Tuesday, December 8, 2015

Ottal ...

Last week I was invited to a screening and review of a movie. "Ottal" an adaptation of Anton Chekov's Vanka by Joshy Mangalath, directed by Jayaraj. The movie won a National Award, good thing. But a movie which should reach out to millions remains branded as an "Award Movie" or as the elite refer to it as an "Art House Cinema". But after watching it, I realized that a movie, if it is considered as a language of expressing one's thought, is better understood if watched by more people. I had the same feeling about the movie "Artist" by Shyamaprasad. 



A close to life movie, Ottal, talks mainly about a child's feeling when he is forced to leave his beloved land and his grandfather and work in a firecracker company for sustenance. But on a closer look the movie has many layers. It talks about the status divide in our land, it talks about children who do not understand the social divides, the bad practice of claiming someone else's work to be their own, the old practices, which are slowly getting erased from the world due to developments and many more. 
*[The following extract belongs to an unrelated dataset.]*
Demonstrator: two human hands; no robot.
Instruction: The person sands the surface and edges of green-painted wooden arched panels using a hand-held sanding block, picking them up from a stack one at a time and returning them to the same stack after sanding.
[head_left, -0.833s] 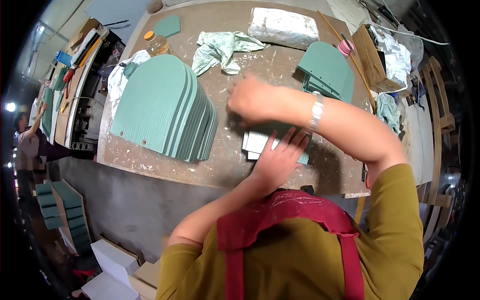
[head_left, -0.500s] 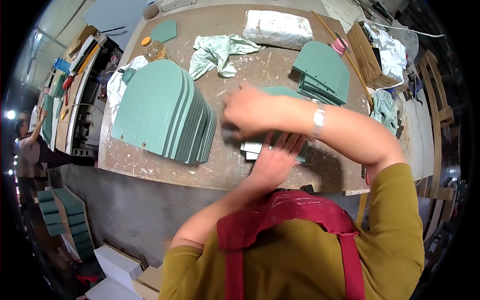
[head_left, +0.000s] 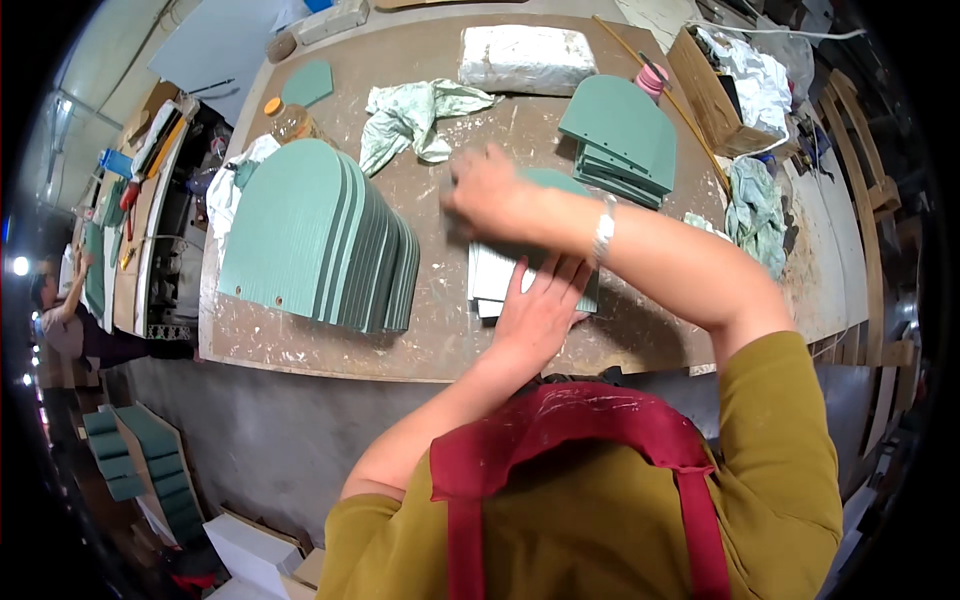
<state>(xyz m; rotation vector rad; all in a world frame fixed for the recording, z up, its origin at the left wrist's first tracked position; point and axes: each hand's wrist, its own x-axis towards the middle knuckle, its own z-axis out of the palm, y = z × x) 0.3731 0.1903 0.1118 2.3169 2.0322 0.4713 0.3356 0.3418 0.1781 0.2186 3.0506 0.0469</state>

The movie opens with Kuttappayi writing a letter to his grandfather. Even writing letters has become a thing of the past. The beauty of Kuttanand, the old light posts for boats, the innocent friendship of Kuttappayi and Tinku, the old techniques of hatching ducks eggs with a brooding hen... the movie takes you through different layers of knowledge. If in Anton Chekov's short story Vanka was making shoes, Kuttapayi is trapped in the fireworks factory. Even after a 100 years of growth in the world, have we reached only at a point where the same social conditions persists. It is an eye opener or a rain check for what and where we are heading to.

The skills which a child gets being close to the older generation and nature is a gift and Kuttapayi, the protagonist has been bestowed with all that and more. All to end up in a factory. Child labour is not the issue alone, it is the childhood itself. How many children are close to nature as we were. We were fortunate enough to have played in the sand and mud and enjoyed the colours of nature and not stuck with Playstations, Xboxes or Wii's. 

The world that is devoid of feelings these days, or even if it exists, it is limited to social networking sites, gets a whiff of fresh air from this film. A must watch, if you understand what I have scribbled here.  Read Anton Checkov, or watch Ottal .... at least make a beginning ... an effort to change.